What the task asks
Of all the lines below, return only those starting with the line holding "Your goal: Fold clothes" and going on through the line holding "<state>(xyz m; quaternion", exactly as written.

Given data
····················

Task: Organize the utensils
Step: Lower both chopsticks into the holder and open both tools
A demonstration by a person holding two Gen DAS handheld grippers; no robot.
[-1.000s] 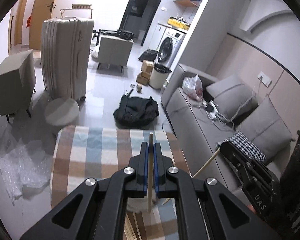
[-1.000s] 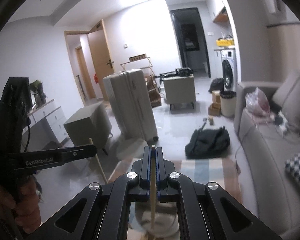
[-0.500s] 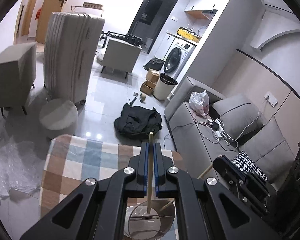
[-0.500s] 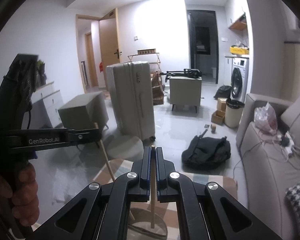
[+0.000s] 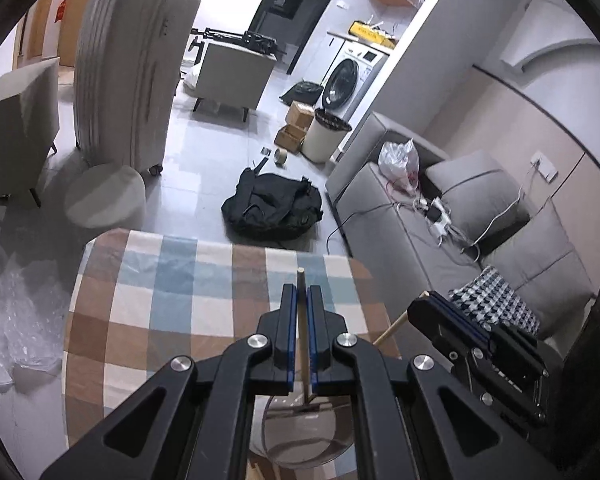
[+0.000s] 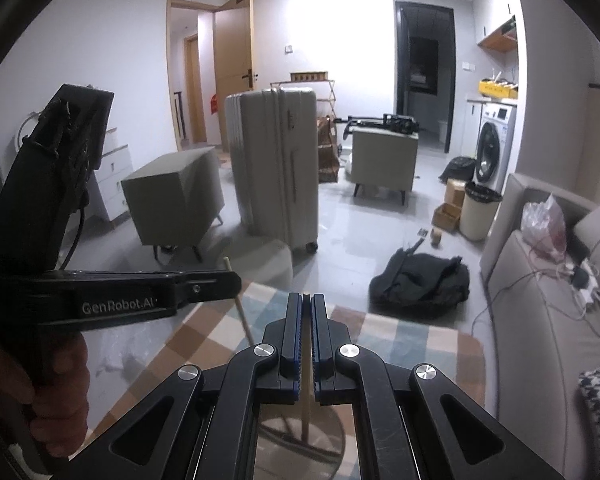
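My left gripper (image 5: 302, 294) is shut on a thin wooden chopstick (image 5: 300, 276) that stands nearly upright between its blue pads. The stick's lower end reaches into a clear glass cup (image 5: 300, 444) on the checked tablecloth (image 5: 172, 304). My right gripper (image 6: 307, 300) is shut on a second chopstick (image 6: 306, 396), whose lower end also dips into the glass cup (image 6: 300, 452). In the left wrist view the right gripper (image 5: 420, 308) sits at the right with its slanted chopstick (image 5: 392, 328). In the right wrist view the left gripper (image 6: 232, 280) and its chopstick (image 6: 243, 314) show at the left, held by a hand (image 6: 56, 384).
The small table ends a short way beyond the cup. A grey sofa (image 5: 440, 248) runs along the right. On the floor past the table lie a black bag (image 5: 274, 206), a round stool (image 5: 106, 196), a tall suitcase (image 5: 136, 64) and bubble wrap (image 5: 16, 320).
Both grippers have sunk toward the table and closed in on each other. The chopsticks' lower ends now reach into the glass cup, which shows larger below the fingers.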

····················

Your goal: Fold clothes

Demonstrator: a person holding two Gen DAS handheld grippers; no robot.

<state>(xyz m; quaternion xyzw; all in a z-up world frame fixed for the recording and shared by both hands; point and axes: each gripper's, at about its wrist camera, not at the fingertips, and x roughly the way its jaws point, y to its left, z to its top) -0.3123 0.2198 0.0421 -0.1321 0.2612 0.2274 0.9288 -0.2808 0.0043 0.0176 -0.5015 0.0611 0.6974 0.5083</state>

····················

Task result
Your goal: Fold clothes

Demonstrator: a person holding two Gen DAS handheld grippers; no robot.

<state>(xyz m; quaternion xyzw; all in a z-up world frame fixed for the recording and shared by both hands; point and axes: each gripper's, at about its wrist camera, not at the fingertips, and x roughly the way its jaws point, y to its left, z to its top) -0.3123 0.2198 0.0421 -0.1321 0.2612 0.2274 0.9288 -0.2808 0.0043 0.0176 -0.5015 0.0611 0.6974 0.5083</state>

No more output is required for the exercise.